Its between  ("), meaning I kidnapped it from some dude  somewhere in erher land


"All men are created equal, then some become infantry."

"Those who beat their swords into plowshares will plow for those who don't."

"Laissez faire et laissez passer, le monde va de lui même!"


Siege

Quote from: Valmy on February 22, 2016, 10:17:00 PM
I am confused by Siege insisting all scientists are frauds and yet somehow still expecting them to reach the Singularity.

Or do you still care about that Siege? Or have you been completely brainwashed by the Science haters?

Climate change "science" ain't science at all.
Just losers with worthless degrees trying to get gruberment grants to "study" climate.


"All men are created equal, then some become infantry."

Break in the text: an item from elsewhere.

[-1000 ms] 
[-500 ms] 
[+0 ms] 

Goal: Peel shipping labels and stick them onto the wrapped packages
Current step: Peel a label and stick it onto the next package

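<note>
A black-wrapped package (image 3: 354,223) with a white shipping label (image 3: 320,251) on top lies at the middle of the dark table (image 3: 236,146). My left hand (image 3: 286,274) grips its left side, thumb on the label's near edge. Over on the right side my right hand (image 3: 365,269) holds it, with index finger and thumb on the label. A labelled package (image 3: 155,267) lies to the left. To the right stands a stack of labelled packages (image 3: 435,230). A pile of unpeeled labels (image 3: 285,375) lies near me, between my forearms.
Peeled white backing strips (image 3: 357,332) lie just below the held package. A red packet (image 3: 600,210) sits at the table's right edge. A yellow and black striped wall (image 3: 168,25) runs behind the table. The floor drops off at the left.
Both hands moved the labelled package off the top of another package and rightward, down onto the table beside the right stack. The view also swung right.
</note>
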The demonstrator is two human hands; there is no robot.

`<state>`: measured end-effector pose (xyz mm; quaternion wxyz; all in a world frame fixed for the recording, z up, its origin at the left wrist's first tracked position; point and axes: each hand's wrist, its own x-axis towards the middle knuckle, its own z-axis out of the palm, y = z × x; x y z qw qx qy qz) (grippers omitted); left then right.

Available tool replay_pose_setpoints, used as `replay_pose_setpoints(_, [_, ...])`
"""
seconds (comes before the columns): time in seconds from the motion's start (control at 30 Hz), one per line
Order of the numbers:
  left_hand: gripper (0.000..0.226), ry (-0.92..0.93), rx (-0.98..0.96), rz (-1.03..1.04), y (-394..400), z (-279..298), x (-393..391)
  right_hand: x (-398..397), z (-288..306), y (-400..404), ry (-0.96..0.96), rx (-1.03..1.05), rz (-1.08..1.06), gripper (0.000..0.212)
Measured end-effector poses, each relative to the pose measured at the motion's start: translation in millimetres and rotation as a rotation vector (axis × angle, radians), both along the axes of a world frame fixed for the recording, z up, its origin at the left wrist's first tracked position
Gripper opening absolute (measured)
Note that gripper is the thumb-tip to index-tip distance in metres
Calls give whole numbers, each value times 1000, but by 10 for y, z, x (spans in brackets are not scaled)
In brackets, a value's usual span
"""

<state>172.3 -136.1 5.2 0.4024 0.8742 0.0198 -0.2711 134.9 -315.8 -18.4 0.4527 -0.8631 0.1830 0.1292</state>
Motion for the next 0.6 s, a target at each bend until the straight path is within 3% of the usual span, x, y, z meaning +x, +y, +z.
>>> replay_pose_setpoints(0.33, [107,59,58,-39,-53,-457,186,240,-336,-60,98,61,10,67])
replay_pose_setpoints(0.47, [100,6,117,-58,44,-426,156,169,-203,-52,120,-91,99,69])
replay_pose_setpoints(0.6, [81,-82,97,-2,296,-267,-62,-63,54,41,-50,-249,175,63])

"Those who beat their swords into plowshares will plow for those who don't."

"Laissez faire et laissez passer, le monde va de lui même!"


Siege

Quote from: LaCroix on February 22, 2016, 11:22:17 PM
singularity will be reached through the free market science
Free market accelerates the technological singularity, collectivism slows it down.

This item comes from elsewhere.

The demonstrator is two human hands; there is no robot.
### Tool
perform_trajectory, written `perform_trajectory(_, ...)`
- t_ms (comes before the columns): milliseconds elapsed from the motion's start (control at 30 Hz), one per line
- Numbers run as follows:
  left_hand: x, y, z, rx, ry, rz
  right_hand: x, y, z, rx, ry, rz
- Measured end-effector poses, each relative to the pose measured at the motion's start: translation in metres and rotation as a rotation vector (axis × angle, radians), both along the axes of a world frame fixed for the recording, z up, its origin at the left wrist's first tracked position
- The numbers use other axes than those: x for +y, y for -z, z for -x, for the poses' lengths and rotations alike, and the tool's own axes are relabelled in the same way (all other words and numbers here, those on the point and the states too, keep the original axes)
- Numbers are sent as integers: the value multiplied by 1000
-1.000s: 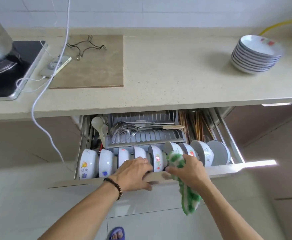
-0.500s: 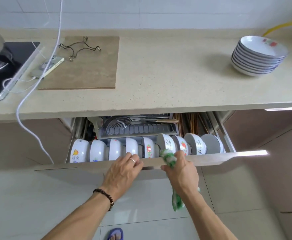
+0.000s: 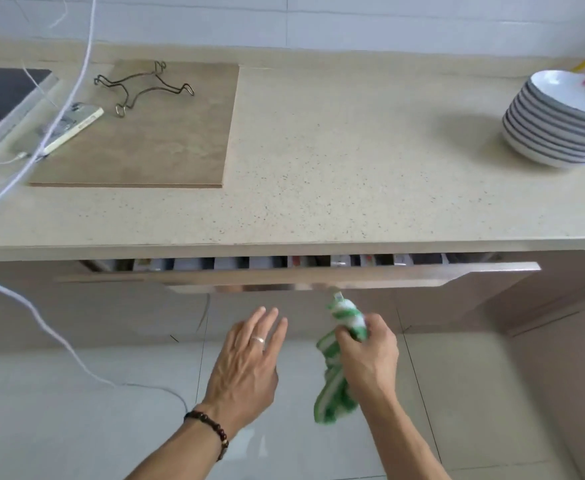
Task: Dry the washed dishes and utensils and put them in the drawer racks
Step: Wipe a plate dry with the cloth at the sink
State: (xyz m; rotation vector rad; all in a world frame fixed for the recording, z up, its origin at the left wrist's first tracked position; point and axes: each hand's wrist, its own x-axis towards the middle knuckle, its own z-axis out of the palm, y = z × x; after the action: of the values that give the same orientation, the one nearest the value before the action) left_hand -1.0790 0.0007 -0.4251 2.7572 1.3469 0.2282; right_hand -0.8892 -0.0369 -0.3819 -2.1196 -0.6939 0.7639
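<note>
- Speckled beige stone countertop (image 3: 319,161) filled the upper view; beneath its front edge the drawer (image 3: 284,276) stood almost closed, only a thin gap showing bowl rims (image 3: 260,262) inside.
- Half a second before, the drawer was pulled out further, with a row of bowls in plain sight and both hands on its front; the hands had since come off and sat apart from it, below.
- Stack of plates (image 3: 561,126), white with dark rims, sat on the counter at far right, well apart from the drawer.
- Brown board (image 3: 152,143) lay at the counter's left, with a wire trivet (image 3: 142,88) and a phone (image 3: 69,128) on it.
- Left hand (image 3: 246,365): fingers straight and slightly spread, holding nothing, a ring on one finger.
- Right hand (image 3: 370,355): fingers curled tight round a green-and-white cloth (image 3: 336,375), which hung below the fist.
</note>
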Motion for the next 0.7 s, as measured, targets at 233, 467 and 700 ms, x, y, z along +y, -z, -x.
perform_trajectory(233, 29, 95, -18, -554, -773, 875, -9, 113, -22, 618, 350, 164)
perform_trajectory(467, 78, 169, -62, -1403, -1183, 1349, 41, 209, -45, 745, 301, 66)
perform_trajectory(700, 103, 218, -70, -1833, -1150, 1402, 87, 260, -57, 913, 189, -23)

"All men are created equal, then some become infantry."

"Those who beat their swords into plowshares will plow for those who don't."

"Laissez faire et laissez passer, le monde va de lui même!"


Monoriu

Quote from: Siege on February 23, 2016, 08:21:39 AM
Quote from: LaCroix on February 22, 2016, 11:22:17 PM
singularity will be reached through the free market science
Free market accelerates the technological singularity, collectivism slows it down.

What is singularity anyway?  :unsure:

Eddie Teach

A point inside a black hole. Also, some bullshit theory Siege believes in about artificial intelligence.
To sleep, perchance to dream. But in that sleep of death, what dreams may come?